The Last Enchantment by Mary Stewart
Final Verdict: 3.25 out of 4.0
3 – Plot/Story is interesting & believable.
The Last Enchantment is the third book in Mary Stewart’s Merlin trilogy (which later became the Arthurian Saga, with the inclusion of a fourth book, The Wicked Day). This portion of the trilogy concerns the waning of Merlin’s power, the fulfillment of his final prophesies, and the rise of Nimue as King’s enchantress. Like its predecessors in the trilogy, this book reinvents some of the major elements of the Merlin legend, such as Merlin’s entombment in the crystal cave, Morgause & Mordred’s lives, and Arthur’s betrayal by Gwenevere and Lancelot (Bedwyr).
3 – Characters well developed.
What this installment of the series does better than its predecessors is that it allows for growth and development of the characters. King Arthur’s leadership style and personality are given more attention and some of the minor characters (such as Gwenevere and the lesser Kings) are also clearly drawn, though in a subtle, understated way. The greatest achievement in this regard is with the character Merlin. This, his final phase, is both sad and noble. The relationship he builds with Nimue is touching and heartbreaking. As Merlin’s early prophecies about his own demise begin to come to fruition, the reader cannot help but hope for Merlin’s success, though it would ironically prove him a failure.
3 – Satisfactory Prose/Style, conducive to the story.

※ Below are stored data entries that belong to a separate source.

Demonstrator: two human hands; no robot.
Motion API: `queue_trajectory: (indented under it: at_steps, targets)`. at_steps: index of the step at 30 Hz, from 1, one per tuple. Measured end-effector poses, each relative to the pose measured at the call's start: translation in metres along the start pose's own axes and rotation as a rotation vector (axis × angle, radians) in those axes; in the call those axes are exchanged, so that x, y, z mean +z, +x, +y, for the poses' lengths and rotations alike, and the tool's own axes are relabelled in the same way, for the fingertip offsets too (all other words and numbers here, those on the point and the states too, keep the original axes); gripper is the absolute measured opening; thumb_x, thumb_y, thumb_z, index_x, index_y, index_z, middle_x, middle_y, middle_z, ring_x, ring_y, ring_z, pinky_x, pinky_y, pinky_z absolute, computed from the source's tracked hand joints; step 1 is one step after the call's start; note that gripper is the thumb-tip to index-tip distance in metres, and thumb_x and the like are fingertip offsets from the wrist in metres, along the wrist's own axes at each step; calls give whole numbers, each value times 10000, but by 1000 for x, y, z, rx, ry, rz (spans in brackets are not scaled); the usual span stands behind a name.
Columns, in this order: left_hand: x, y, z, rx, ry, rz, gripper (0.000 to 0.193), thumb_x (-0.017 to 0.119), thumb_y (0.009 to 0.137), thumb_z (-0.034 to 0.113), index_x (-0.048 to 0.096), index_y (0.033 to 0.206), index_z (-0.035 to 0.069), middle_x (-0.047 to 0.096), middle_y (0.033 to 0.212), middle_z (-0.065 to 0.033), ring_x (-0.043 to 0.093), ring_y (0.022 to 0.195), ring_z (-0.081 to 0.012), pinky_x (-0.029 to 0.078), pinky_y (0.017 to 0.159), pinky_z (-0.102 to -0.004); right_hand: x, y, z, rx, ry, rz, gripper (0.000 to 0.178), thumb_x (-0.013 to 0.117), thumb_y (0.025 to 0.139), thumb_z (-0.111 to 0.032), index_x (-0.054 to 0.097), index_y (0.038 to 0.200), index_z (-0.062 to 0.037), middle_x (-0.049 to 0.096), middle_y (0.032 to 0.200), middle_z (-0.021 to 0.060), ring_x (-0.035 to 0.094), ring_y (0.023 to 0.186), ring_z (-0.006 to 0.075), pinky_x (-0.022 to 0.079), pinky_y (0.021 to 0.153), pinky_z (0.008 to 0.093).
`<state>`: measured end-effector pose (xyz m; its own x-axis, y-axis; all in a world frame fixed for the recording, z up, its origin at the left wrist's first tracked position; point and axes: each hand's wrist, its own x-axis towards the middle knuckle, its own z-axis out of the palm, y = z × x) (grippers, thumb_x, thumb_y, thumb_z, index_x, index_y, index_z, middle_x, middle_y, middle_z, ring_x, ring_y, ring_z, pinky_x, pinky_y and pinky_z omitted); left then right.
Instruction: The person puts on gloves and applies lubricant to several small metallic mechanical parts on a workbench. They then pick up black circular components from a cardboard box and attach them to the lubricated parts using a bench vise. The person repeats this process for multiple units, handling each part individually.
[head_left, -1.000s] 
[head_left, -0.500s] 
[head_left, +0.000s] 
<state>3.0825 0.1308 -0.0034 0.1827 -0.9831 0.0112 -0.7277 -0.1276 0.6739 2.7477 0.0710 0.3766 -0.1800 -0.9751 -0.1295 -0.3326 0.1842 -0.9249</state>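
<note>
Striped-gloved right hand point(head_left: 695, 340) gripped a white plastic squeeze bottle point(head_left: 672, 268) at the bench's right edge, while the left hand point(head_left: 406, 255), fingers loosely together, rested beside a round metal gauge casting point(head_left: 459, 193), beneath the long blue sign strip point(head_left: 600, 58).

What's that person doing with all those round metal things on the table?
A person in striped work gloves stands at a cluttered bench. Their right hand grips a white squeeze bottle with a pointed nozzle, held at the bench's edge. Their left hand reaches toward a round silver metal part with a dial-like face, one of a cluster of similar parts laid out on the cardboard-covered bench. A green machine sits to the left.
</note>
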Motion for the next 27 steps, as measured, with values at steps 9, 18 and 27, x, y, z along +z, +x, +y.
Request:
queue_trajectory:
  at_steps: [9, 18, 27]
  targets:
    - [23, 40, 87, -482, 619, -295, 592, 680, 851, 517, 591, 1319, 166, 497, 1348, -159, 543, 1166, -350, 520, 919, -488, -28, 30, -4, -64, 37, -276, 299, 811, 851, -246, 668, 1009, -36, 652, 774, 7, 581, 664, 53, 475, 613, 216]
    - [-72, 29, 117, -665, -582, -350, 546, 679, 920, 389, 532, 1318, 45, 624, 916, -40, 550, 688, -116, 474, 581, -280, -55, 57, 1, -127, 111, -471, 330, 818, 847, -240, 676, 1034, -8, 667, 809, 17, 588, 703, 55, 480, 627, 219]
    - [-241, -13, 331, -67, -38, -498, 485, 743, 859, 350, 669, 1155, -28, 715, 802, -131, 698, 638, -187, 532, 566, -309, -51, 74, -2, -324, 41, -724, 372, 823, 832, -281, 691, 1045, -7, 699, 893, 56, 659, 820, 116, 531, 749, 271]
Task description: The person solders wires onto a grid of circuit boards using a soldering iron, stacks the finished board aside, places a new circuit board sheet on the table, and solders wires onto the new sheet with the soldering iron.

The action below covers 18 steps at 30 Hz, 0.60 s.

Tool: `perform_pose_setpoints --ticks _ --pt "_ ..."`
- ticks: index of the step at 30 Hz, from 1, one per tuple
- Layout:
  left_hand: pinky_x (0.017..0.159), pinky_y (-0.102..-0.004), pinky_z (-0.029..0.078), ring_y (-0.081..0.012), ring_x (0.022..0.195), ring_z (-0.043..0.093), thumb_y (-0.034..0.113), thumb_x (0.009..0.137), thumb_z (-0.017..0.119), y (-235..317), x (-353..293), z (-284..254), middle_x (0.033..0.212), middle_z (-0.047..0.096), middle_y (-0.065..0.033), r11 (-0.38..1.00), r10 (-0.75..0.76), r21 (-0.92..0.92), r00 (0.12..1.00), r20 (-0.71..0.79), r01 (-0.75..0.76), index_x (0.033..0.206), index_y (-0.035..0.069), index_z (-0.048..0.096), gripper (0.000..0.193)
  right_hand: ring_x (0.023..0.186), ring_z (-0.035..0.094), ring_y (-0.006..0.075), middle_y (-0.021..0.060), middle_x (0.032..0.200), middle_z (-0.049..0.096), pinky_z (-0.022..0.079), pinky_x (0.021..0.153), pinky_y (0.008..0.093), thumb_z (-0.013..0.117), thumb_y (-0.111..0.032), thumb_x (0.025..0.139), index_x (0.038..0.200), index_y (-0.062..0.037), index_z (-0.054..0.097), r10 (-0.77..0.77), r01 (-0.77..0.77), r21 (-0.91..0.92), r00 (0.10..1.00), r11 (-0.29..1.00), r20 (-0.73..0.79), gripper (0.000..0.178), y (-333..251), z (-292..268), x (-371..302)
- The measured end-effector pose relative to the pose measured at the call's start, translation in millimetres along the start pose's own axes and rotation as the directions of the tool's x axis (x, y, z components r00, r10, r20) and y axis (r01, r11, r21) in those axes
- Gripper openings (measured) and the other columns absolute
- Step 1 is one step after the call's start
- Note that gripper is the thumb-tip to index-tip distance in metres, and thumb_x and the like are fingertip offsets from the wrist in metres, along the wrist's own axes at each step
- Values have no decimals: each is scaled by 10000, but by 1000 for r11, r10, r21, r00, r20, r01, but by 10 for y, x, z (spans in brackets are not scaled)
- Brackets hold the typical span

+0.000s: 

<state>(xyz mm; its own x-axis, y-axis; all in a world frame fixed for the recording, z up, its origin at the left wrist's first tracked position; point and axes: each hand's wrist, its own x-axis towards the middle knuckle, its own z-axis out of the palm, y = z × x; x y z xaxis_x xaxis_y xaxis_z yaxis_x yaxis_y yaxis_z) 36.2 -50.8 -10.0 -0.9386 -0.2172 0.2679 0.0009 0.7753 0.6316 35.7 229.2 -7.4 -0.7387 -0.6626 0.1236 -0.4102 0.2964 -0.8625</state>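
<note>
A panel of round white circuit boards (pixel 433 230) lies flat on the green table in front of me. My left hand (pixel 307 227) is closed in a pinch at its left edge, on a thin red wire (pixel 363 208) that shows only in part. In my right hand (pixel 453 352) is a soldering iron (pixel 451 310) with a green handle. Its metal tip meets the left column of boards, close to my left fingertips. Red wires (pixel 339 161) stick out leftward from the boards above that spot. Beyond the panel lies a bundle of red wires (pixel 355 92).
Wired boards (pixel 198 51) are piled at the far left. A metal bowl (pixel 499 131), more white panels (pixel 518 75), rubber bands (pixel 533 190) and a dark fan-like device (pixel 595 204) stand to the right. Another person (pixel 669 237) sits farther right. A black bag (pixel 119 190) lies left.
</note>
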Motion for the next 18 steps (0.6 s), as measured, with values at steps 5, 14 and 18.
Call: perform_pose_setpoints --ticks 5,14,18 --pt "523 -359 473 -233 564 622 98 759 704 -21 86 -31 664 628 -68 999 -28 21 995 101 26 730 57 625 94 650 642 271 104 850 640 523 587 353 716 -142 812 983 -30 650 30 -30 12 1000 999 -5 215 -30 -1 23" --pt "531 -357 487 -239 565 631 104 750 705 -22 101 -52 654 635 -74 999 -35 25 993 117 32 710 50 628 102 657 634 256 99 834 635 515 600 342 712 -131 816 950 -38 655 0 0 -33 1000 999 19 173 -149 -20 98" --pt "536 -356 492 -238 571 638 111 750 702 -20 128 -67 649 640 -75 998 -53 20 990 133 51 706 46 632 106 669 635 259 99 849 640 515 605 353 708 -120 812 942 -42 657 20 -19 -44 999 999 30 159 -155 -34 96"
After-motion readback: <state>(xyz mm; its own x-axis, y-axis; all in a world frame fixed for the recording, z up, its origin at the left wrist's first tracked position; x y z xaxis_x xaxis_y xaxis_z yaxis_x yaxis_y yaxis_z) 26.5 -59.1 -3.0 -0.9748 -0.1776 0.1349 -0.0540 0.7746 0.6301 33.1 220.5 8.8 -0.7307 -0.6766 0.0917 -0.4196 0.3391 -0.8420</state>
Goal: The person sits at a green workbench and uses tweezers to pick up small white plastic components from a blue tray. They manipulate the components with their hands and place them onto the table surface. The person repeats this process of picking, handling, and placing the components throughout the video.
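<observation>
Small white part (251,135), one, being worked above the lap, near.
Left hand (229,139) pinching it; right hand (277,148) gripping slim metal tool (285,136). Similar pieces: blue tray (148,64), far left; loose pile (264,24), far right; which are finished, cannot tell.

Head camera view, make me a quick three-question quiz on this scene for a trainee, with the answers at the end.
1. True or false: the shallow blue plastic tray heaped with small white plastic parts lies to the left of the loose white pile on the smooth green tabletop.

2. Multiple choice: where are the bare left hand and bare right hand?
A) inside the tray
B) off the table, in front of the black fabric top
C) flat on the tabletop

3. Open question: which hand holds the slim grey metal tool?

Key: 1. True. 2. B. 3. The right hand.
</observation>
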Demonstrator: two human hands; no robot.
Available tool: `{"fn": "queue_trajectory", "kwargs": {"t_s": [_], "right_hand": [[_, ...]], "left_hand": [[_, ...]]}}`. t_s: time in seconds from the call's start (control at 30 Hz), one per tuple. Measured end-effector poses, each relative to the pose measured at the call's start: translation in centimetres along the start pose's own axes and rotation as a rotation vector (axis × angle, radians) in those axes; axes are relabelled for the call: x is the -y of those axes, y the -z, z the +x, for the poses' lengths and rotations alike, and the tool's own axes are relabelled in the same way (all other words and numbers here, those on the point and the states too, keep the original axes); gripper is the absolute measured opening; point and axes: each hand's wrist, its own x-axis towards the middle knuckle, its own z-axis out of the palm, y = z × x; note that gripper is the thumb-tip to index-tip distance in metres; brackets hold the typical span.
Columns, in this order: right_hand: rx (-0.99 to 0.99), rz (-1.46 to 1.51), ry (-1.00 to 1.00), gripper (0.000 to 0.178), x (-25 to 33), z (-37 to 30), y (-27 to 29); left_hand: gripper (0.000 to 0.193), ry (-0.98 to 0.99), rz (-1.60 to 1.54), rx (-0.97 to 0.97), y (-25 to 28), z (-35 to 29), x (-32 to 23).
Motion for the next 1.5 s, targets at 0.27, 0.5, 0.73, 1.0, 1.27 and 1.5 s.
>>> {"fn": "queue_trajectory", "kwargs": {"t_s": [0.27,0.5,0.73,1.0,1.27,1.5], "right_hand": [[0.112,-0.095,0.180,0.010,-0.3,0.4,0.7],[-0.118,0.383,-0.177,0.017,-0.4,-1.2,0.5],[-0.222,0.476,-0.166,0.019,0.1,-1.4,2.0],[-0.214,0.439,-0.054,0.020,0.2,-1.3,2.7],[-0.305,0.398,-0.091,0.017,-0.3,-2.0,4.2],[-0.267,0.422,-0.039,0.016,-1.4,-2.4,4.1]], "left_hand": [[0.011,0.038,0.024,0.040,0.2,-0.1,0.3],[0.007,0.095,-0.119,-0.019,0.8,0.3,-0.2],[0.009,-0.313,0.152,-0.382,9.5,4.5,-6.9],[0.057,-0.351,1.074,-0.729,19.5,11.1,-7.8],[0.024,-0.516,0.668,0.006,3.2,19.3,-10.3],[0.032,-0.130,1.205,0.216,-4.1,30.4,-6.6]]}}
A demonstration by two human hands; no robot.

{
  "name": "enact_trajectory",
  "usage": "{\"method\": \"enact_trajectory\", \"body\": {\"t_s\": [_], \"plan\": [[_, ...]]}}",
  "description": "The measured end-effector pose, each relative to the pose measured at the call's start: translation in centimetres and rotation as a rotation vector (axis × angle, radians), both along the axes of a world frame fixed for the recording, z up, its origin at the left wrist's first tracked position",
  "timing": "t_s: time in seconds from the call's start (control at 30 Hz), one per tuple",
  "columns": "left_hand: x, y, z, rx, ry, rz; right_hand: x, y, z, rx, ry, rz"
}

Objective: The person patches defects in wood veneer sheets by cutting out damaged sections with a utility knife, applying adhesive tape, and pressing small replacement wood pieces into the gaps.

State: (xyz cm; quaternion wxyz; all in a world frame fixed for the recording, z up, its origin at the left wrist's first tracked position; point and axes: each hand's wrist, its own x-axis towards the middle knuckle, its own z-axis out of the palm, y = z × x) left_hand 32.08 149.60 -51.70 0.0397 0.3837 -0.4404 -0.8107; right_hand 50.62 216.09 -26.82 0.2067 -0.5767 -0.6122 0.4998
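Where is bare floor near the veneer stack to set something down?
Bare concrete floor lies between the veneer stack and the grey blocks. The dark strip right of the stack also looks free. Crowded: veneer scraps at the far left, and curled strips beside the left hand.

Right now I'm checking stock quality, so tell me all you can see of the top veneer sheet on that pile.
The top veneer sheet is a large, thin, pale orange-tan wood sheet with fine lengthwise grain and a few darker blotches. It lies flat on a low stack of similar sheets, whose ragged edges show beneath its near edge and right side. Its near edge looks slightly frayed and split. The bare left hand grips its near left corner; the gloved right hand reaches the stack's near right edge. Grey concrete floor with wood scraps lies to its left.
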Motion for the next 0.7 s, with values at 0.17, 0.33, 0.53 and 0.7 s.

Stewart is a good writer and satisfactory storyteller. The book is constructed in such a way as to progress the story fluidly and rapidly, without it seeming rushed or impatient. Most of the chapters are short, though there are lengthier portions where more time must be spent on a single subject – these choices are made consciously, however, and prove necessary to appreciating and understanding the more important aspects of the overall plot. The only downfall for this edition of the novel is that it is littered with proofing errors. There are multiple instances (particularly nearer to the end of the book) where words are missing or incorrect (“if” instead of “of”, for instance). These grammar and proofreading issues should have been caught prior to publication, so it is no fault of the others and does not necessarily take away from the reading experience (except for OCD English majors such as myself).
Additional Elements: Setting, Symbols/Motifs, Resolution, etc.
4 – Additional elements improve and advance the story.
How does a man of power and consequence deal with the waning of that power and stature? How does a man of supernatural gifts grieve their loss and find a new place for himself in the mortal world? This final installment of the Merlin trilogy deals with the rise and fall of magical and godly powers, yes, but its message resounds with the common reader just the same. This is a story about the circle of life, one which takes us from birth and discovery of the many wondrous, seemingly inexplicable things around us, to coming of age and learning to question what we see and what we think we know; it leads us to explore the power of healthy manhood and the wisdom that comes with elder years, then forces us to confront old age and a new dependency on others. This is a story about love and friendship, war and peace, land and spirit – it is a story about mistakes made, lessons learned, and the very personal meaning of magic.
Suggested Reading for:
Age Level: High School +
Interest: Fantasy, Mythology, Merlin lore, Arthurian Legend, History, Ancient British History.